Connexion [1] is built on top on Flask and does routing and validation based
on an OpenAPI spec.

I've recently started developing Pyotr [2], which does the same only based on
ASGI and Starlette. It also includes a client module.

[0] [https://openapi-generator.tech/](https://openapi-generator.tech/)

[1] [https://connexion.readthedocs.io/](https://connexion.readthedocs.io/)

[2]
[https://github.com/berislavlopac/pyotr](https://github.com/berislavlopac/pyotr)

------
mattbillenstein
Nice writeup - I've been doing this type of thing for 10 years before type
annotations by passing the types to the decorator and then using kwargs to
supply defaults.

    
    
      @annotate(foo=int, bar=str)
      def view_func(foo=0, bar='hi there'):
        ...
    

The types could also be arbitrary callables to parse things like datetime and
what not. I'd parse the params from either the get params or post data (json,
urlencoded, etc).

But now I'm using graphene and graphql to handle all this -- it's a better way
to do all of it imho. Of course this all came along after instagram, so you
didn't have that choice back then.

------
theptip
Rather than reimplementing this stuff, and assuming you are using Django, you
could just use Django Rest Framework to get OpenAPI, typed serializers, etc.

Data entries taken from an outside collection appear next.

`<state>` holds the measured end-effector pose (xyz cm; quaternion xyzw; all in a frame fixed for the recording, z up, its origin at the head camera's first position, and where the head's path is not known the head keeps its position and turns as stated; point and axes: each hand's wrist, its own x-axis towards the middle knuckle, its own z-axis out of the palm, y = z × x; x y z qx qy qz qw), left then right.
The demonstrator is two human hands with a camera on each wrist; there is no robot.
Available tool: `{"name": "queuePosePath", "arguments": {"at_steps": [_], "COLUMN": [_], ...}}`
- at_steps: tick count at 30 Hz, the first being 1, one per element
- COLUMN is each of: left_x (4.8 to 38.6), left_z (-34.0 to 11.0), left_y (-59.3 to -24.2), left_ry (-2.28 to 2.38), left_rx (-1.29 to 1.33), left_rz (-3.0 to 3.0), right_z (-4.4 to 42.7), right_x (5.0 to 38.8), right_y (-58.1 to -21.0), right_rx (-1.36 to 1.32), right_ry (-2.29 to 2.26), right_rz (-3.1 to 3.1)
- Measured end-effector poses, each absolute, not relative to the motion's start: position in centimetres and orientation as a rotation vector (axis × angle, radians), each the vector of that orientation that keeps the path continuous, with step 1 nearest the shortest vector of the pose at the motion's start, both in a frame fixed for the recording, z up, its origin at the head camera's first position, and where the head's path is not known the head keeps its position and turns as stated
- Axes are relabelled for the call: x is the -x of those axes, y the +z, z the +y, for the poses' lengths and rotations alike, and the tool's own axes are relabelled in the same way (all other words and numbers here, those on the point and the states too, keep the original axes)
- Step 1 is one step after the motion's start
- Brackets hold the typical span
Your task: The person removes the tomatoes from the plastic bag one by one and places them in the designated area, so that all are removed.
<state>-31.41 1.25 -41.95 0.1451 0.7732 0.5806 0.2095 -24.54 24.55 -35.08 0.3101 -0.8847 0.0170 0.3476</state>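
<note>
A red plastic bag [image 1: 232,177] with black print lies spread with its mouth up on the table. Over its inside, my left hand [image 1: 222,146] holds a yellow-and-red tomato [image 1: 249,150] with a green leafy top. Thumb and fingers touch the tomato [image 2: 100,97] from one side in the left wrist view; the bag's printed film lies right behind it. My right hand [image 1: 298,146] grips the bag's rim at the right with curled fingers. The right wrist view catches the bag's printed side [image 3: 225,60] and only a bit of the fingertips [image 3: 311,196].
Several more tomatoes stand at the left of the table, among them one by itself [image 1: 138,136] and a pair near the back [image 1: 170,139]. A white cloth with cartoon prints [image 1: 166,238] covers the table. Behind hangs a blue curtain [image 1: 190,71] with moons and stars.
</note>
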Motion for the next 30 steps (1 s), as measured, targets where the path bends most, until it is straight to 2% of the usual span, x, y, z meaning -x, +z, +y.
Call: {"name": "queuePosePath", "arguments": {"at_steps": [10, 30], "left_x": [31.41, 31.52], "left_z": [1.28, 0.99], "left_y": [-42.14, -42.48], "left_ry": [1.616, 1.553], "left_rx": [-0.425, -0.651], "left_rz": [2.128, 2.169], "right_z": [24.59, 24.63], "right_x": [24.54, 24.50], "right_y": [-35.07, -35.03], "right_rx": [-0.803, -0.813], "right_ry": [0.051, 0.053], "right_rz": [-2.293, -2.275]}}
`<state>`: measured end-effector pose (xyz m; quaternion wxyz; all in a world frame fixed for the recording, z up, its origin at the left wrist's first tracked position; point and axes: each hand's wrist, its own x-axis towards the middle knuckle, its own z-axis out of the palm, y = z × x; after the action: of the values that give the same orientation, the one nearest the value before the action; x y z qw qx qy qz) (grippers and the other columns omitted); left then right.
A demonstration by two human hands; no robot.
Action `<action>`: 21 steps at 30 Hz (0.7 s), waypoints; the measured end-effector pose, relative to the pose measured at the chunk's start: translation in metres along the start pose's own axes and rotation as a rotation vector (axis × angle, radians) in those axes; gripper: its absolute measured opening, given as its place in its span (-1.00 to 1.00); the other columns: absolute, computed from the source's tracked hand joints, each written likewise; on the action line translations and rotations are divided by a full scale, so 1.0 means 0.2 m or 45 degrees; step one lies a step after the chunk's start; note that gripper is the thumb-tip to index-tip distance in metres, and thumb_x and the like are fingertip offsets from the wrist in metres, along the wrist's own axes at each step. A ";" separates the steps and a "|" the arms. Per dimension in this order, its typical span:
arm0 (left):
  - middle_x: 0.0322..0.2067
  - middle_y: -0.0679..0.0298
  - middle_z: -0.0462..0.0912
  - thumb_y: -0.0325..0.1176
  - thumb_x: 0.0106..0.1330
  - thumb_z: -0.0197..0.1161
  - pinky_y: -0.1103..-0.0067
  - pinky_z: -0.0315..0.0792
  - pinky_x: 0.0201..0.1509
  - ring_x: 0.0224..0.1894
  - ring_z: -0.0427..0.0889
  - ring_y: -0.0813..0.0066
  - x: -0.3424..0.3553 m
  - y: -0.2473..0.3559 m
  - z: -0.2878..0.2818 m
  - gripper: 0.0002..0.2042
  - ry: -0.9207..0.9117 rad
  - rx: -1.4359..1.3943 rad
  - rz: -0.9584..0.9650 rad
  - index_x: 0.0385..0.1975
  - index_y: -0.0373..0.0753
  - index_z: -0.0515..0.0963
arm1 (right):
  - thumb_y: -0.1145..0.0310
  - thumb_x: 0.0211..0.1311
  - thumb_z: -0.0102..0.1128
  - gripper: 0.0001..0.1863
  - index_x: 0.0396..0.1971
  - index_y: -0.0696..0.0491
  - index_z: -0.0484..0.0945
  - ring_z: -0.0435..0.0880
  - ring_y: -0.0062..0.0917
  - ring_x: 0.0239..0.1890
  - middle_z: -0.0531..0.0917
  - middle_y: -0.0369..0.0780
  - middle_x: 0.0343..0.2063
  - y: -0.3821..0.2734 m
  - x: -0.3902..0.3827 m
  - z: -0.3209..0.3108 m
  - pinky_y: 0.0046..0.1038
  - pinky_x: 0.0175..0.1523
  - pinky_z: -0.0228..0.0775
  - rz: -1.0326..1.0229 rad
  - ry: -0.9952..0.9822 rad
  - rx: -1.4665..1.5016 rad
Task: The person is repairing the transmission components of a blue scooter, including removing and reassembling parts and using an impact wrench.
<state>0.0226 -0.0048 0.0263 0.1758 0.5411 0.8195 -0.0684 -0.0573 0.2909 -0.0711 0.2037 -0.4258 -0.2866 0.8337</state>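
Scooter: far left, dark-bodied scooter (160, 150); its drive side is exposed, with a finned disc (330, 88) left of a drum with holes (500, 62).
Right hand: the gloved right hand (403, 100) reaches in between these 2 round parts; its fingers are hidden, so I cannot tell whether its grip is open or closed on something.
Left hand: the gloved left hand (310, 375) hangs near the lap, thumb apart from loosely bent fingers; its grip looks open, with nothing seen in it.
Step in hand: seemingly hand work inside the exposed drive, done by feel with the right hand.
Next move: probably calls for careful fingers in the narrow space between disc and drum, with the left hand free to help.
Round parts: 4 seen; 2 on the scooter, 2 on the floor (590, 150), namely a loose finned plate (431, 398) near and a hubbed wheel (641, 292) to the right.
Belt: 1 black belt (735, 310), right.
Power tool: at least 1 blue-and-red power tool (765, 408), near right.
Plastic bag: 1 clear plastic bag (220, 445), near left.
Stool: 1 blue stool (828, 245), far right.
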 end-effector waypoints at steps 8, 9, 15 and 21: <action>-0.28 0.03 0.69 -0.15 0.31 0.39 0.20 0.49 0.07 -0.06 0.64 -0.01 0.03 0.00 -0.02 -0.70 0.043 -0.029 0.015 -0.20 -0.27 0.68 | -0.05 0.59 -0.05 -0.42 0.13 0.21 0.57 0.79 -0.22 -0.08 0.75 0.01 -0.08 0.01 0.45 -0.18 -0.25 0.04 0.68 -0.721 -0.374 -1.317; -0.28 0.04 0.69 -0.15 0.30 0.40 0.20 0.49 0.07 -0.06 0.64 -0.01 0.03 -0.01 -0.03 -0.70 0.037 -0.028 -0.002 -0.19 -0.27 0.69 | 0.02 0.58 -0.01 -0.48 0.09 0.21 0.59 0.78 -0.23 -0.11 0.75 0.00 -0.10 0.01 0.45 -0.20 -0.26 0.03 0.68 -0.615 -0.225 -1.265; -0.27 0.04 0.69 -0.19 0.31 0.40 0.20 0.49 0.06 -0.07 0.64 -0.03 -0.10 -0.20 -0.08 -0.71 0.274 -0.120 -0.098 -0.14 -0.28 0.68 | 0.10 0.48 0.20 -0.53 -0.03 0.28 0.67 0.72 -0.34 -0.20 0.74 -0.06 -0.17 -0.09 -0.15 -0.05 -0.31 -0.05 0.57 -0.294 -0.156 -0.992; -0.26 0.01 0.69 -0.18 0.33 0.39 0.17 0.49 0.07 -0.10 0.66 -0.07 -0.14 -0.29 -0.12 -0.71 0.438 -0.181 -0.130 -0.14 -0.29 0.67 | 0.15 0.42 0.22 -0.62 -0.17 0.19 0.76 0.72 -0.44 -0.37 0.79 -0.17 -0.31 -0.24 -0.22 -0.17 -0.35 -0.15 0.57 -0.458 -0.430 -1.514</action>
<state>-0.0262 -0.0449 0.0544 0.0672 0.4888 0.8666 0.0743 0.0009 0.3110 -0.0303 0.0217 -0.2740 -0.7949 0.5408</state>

In that framework your serializers are by default auto-generated from your
model classes; this is convenient to get started, just like Django itself.

------
BerislavLopac
I'm always amazed that, in majority of cases, we use formal specifications --
like OpenAPI -- for documentation instead to guide our implementations. The
common pattern is to build an API first, and then extract routing and
validation information into an OpenAPI spec, which is then used to set up a
test server for clients to develop on top on.

But if you have a relatively clear idea of what your API should look like,
there are great benefits to be gained by providing the specification first.
This way, you don't need for the API to be implemented to start developing the
clients, even by completely unrelated teams. Second, your spec will already
include your routing and validation rules, and there is no need to manually
specify e.g. Pydantic models.

I recently wrote a PoC of a framework [0] that uses the OpenAPI spec to easily
implement a REST(ful) API; in a nutshell, you need to implement endpoint
functions that correspond to the spec's `operationId` names, and it will
automatically route a request to the right endpoint. It is fully ASGI
compliant and as has a bonus client module, which allows you to do the
requests.

[0]
[https://github.com/berislavlopac/pyotr](https://github.com/berislavlopac/pyotr)

------
acemarke
I'd love to see some more details on the tooling they created to generate
OpenAPI schemas by extracting types from their code.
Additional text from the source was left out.